Hector does not answer. He presses his palm to his mouth as if to keep words from spilling out. He shakes his head once, slow. The gesture reads like pain. It reads like refusal. I do not know which.
"Execute her," someone yells.
"Kill her," another says.
Elder Malachi from Wolfcrown slams his staff into the ground. The sound cracks. "You plan to save this monster," he says. "We will not accept it. She killed our kin. Spare her and we declare war."
Wolfcrown steps back as one. Some of my pack move with them. I see shoulders tighten near the banners. Hands inch toward hilts.
The courtyard splits. Voices clash. Fingers point. Old wounds reopen.
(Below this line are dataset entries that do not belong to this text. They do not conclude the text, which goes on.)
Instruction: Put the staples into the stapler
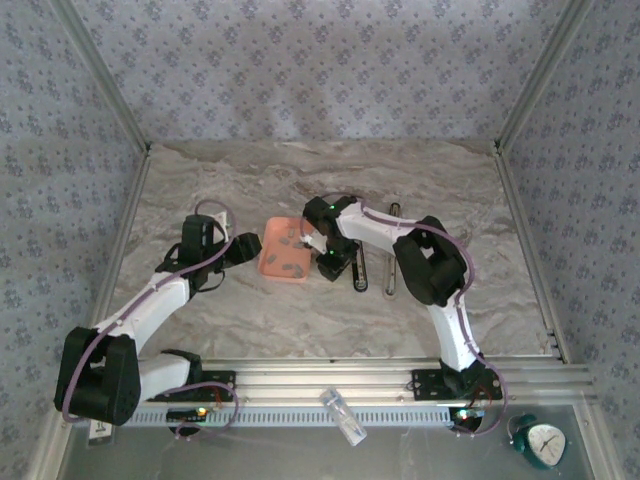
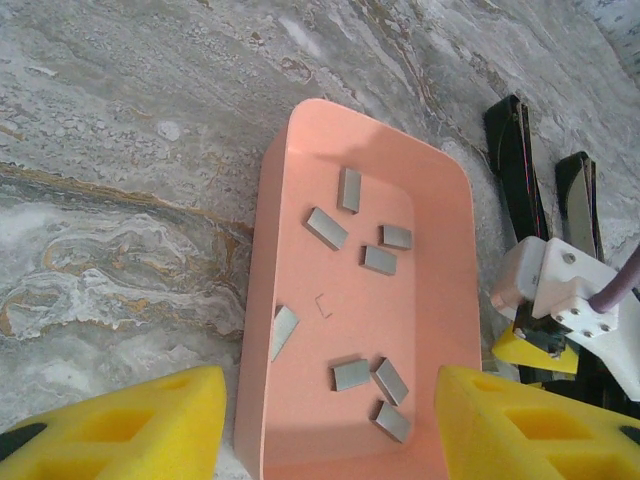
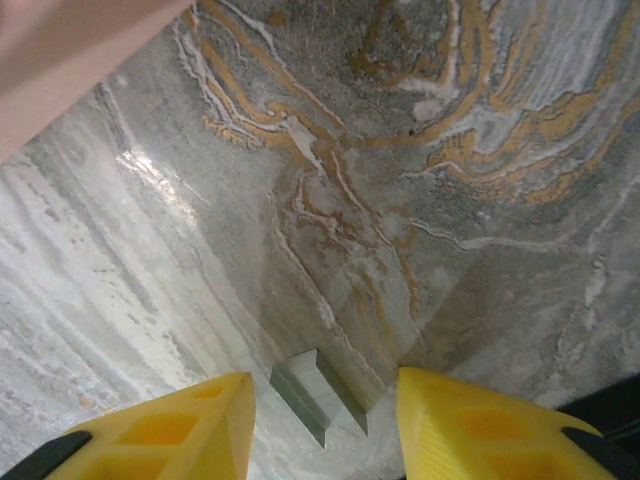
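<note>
Your left fingers [image 2: 330,395] are spread wide. The near end of the orange tray [image 2: 430,300] sits between them, with one yellow finger by each side of it. It is hard to tell if they touch the tray.

The staples [image 2: 379,260] lie in the tray, just past your left fingertips. There are eight little grey strips. Three lie close to the fingers, more toward the right finger. One leans on the tray wall on the left finger's side. Four more lie farther out, near the far end. One tiny loose staple [image 2: 323,305] lies in the middle of the tray floor.

Out past the right finger of that pair, beside the tray, the black stapler [image 2: 517,165] lies on the table [image 2: 120,150]. The white end of your right arm [image 2: 565,290] hangs in front of it.

Your right fingers [image 3: 322,385] are partly apart and point down at the table. One staple strip [image 3: 320,400] sits right between them. A thin gap shows on each side of it, so they do not look like they pinch it. A corner of the tray shows far out past the left finger of that pair.
</note>
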You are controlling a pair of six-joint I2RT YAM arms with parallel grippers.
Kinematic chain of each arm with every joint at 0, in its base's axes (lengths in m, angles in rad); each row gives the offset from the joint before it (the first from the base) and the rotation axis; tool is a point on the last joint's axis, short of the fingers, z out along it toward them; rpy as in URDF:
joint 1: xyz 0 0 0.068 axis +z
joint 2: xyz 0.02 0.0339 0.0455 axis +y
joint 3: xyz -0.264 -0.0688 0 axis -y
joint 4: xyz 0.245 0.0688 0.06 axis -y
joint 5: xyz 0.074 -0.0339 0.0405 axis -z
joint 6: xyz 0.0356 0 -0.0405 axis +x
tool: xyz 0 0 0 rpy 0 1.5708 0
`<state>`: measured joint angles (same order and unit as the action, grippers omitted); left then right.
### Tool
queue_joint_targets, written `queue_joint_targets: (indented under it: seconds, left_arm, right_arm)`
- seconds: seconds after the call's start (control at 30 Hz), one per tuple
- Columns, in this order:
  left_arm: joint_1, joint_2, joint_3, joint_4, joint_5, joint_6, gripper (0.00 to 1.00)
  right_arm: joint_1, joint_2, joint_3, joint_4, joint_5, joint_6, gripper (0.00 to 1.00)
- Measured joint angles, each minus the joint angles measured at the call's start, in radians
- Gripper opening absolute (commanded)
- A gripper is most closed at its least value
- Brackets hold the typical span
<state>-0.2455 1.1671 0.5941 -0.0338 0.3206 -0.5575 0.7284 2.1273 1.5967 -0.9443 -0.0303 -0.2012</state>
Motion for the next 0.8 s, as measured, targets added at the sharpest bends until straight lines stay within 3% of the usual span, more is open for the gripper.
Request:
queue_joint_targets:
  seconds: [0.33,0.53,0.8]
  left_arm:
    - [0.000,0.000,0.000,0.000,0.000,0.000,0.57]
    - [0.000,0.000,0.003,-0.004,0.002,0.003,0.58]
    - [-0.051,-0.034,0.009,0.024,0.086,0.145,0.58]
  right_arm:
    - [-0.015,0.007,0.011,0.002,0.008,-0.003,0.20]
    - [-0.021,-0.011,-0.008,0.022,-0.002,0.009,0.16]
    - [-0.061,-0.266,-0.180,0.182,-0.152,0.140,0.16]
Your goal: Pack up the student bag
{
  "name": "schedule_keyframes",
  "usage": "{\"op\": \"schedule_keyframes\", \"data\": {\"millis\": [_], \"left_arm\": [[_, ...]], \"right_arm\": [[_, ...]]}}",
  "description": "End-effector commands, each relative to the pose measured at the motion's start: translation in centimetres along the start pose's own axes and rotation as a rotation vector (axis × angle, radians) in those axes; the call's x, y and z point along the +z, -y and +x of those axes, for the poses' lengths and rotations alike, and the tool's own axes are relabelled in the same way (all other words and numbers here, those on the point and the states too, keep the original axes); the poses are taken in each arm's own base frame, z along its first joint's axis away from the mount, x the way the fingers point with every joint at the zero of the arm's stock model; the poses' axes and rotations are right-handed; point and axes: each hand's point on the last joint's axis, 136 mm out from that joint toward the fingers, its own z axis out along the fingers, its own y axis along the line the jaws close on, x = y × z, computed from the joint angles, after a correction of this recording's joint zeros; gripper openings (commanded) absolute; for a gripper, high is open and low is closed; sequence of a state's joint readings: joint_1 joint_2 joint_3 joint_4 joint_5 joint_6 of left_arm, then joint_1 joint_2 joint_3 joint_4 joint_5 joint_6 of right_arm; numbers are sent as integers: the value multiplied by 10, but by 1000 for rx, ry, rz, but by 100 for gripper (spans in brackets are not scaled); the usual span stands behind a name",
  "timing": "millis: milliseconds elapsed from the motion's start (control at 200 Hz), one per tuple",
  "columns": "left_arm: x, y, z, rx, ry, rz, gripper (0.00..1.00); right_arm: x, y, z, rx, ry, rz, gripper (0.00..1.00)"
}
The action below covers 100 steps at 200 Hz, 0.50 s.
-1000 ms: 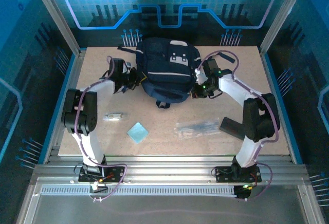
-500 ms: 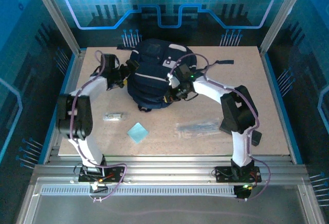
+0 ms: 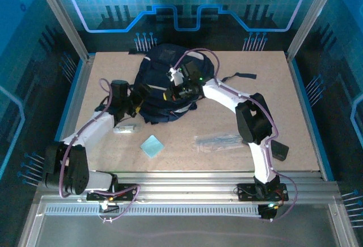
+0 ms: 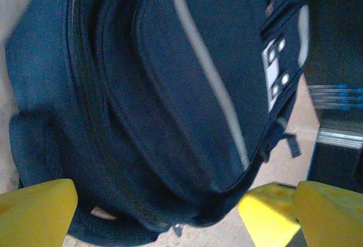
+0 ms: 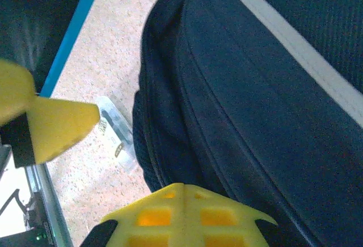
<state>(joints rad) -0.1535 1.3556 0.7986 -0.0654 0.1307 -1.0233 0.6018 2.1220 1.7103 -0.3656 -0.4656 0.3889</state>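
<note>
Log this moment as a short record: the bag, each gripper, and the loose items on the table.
student bag: navy backpack, lying at the far middle of the table
left gripper: open, jaws wide, at the bag's left side
right gripper: shut, on top of the bag; a pinch on fabric cannot be told
not yet packed: small clear packet, light blue square pad, clear pouch, black case

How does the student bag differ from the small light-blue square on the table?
Size: the student bag is far bigger than the light-blue square. Colour: the bag is dark navy with grey stripes; the square is plain pale blue. Shape: the bag is bulky and rounded; the square lies flat. Both rest on the table.
</note>
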Motion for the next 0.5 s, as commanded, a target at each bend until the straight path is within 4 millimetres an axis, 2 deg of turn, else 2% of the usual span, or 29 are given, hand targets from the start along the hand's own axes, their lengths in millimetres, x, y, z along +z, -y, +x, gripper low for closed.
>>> {"op": "schedule_keyframes", "data": {"millis": [0,150,260,400,495], "left_arm": [[12,0,11,-98,13,20,99],[37,5,28,-129,-27,19,99],[55,5,29,-143,-28,6,98],[80,2,26,-161,-26,-8,91],[94,-7,27,-157,-36,-35,82]], "right_arm": [[-17,-1,13,-7,-10,58,0],[-40,12,43,-22,-45,168,0],[-51,21,66,-43,-81,226,15],[-45,21,90,-70,-132,200,30],[-34,25,95,-100,-151,202,36]]}}
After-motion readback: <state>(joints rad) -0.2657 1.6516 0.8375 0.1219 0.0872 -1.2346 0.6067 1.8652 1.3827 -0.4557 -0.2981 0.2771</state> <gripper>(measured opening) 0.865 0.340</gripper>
Elder Silas climbs a low stone and lifts his voice. "We know the pain," he says. "We know the loss. But the moon does not lie. If the Messenger is named, we cannot throw away our duty for revenge. Our Alpha must find his mate. This chance matters to every pack."
For a moment his words lay a palm on the noise. It does not stop the anger. It only keeps the crowd from tearing one another to pieces.
Anders cuts him off. "Do you remember your daughters?" he snaps. "Wolfcrown mourns. Justice must be served. The Messenger cannot be a monster like Savannah."
The pack trembles on the edge of violence.
Then Hector steps forward. He does not shout. He does not plead.
"Enough," he says.
The sound closes the noise like a door. The crowd drops into a stunned hush.
My ears ring. The cool night wind brushes my cheek. The pain in my ankle eases a breath.
Hector looks at the pack. He grips his cloak as if its weight sits in his fist. His voice comes low and steady.
"I know what you feel," he says. "But you saw what happened. It is clear Savannah is my fated mate. It is the Moon's will, not ours. It is painful and shameful for us."
He pauses. He searches faces.
"I cannot make this decision tonight," he says. "The council and I will speak at dawn. Tomorrow night the council will give the final sentence."
No one dares to speak. It is an order.
Anders opens his mouth and finds a wall. Hector lifts five fingers. "Enough. Tomorrow will decide."
Hector turns to me. He walks across the ash. He stops a breath away and studies my face like he reads a name written in ash and blood. He presses his mouth shut again. He shakes his head, small and private.
Then he speaks to the guardians. "Return her to the cells. And all the prisoners."
The five warriors free me from the tree but leave the sacred cords on my wrists. They led me through the crowd. Eyes follow with hate, with fear, with pity that I will not take.
My parents stand at the edge. My father's jaw is locked. My mother's face is closed. Amanda looks away. Lila does not look at me at all.
I do not look at them.
We go down the stone path. Torches throw long shadows that stretch and break.
At the cell the guards do not untie me. They leave the ropes like a verdict. I sit on a cold stone and press my forehead to my knees. The ankle throbs. The cut burns under the bandage.
Beyond the corridor someone calls a traitor. Someone answers sacred.
Words circle like carrion birds.
Tomorrow is a blade that waits.
Tomorrow will decide whether I live as the Messenger or die as the monster—and I would let it take me just to find a quiet that does not bite.